- **TASK STATEMENT**
From the first line to the last, write out the records below exactly as they appear.

- **PROVIDED DATA**
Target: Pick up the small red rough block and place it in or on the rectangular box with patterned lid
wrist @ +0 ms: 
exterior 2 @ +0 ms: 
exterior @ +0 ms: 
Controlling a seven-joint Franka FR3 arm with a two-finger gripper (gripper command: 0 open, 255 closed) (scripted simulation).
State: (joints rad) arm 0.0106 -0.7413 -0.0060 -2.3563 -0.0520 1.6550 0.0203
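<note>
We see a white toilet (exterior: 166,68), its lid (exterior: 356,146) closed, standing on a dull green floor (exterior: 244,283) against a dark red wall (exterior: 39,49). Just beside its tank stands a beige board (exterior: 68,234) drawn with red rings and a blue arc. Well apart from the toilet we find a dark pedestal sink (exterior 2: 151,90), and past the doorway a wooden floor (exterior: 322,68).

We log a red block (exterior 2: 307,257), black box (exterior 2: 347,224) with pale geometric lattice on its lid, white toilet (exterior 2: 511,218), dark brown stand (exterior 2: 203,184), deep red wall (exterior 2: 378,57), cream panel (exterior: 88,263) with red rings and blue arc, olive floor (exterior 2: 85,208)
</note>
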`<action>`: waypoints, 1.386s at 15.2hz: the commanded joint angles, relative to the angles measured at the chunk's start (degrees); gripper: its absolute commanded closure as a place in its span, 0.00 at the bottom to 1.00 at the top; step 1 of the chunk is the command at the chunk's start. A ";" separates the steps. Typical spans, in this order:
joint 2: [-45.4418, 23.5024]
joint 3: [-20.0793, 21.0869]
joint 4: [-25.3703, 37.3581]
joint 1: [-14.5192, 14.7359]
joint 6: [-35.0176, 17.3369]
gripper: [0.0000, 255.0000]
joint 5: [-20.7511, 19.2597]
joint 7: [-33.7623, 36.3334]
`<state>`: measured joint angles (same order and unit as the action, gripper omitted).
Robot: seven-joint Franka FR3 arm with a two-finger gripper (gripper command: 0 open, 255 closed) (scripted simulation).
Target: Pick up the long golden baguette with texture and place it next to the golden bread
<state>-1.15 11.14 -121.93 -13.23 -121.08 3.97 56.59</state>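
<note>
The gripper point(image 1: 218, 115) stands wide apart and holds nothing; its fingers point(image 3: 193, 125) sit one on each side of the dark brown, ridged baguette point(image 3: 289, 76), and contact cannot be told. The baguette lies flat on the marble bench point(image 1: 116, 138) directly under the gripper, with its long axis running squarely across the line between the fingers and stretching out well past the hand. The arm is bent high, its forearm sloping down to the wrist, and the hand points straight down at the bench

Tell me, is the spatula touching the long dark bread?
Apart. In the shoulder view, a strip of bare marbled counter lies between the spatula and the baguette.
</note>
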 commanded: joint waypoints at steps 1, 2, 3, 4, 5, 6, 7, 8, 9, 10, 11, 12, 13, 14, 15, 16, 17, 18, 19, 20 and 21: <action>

- **RESPONSE FOR THIS EXERCISE**
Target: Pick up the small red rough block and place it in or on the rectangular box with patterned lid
wrist @ +0 ms: 
exterior 2 @ +0 ms: 
exterior @ +0 ms: 
Controlling a seven-joint Franka FR3 arm with a two-finger gripper (gripper command: 0 open, 255 closed) (scripted simulation).
State: (joints rad) arm 0.0106 -0.7413 -0.0060 -2.3563 -0.0520 1.6550 0.0203
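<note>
We see a white toilet (exterior: 166,68), its lid (exterior: 356,146) closed, standing on a dull green floor (exterior: 244,283) against a dark red wall (exterior: 39,49). Just beside its tank stands a beige board (exterior: 68,234) drawn with red rings and a blue arc. Well apart from the toilet we find a dark pedestal sink (exterior 2: 151,90), and past the doorway a wooden floor (exterior: 322,68).

We log a red block (exterior 2: 307,257), black box (exterior 2: 347,224) with pale geometric lattice on its lid, white toilet (exterior 2: 511,218), dark brown stand (exterior 2: 203,184), deep red wall (exterior 2: 378,57), cream panel (exterior: 88,263) with red rings and blue arc, olive floor (exterior 2: 85,208)
</note>
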`<action>`: waypoints, 1.386s at 15.2hz: the commanded joint angles, relative to the angles measured at the chunk's start (degrees); gripper: its absolute commanded closure as a place in its span, 0.00 at the bottom to 1.00 at the top; step 1 of the chunk is the command at the chunk's start. A ";" separates the steps. Typical spans, in this order:
joint 2: [-45.4418, 23.5024]
joint 3: [-20.0793, 21.0869]
joint 4: [-25.3703, 37.3581]
joint 1: [-14.5192, 14.7359]
joint 6: [-35.0176, 17.3369]
gripper: [0.0000, 255.0000]
joint 5: [-20.7511, 19.2597]
joint 7: [-33.7623, 36.3334]
`<state>`: measured joint angles (same order and unit as the action, gripper omitted).
Robot: seven-joint Franka FR3 arm with a two-finger gripper (gripper command: 0 open, 255 closed) (scripted simulation).
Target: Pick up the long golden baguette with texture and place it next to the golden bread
<state>-1.15 11.14 -121.93 -13.23 -121.08 3.97 56.59</state>
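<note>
The gripper point(image 1: 218, 115) stands wide apart and holds nothing; its fingers point(image 3: 193, 125) sit one on each side of the dark brown, ridged baguette point(image 3: 289, 76), and contact cannot be told. The baguette lies flat on the marble bench point(image 1: 116, 138) directly under the gripper, with its long axis running squarely across the line between the fingers and stretching out well past the hand. The arm is bent high, its forearm sloping down to the wrist, and the hand points straight down at the bench

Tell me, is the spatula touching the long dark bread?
Apart. In the shoulder view, a strip of bare marbled counter lies between the spatula and the baguette.
</note>
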 commanded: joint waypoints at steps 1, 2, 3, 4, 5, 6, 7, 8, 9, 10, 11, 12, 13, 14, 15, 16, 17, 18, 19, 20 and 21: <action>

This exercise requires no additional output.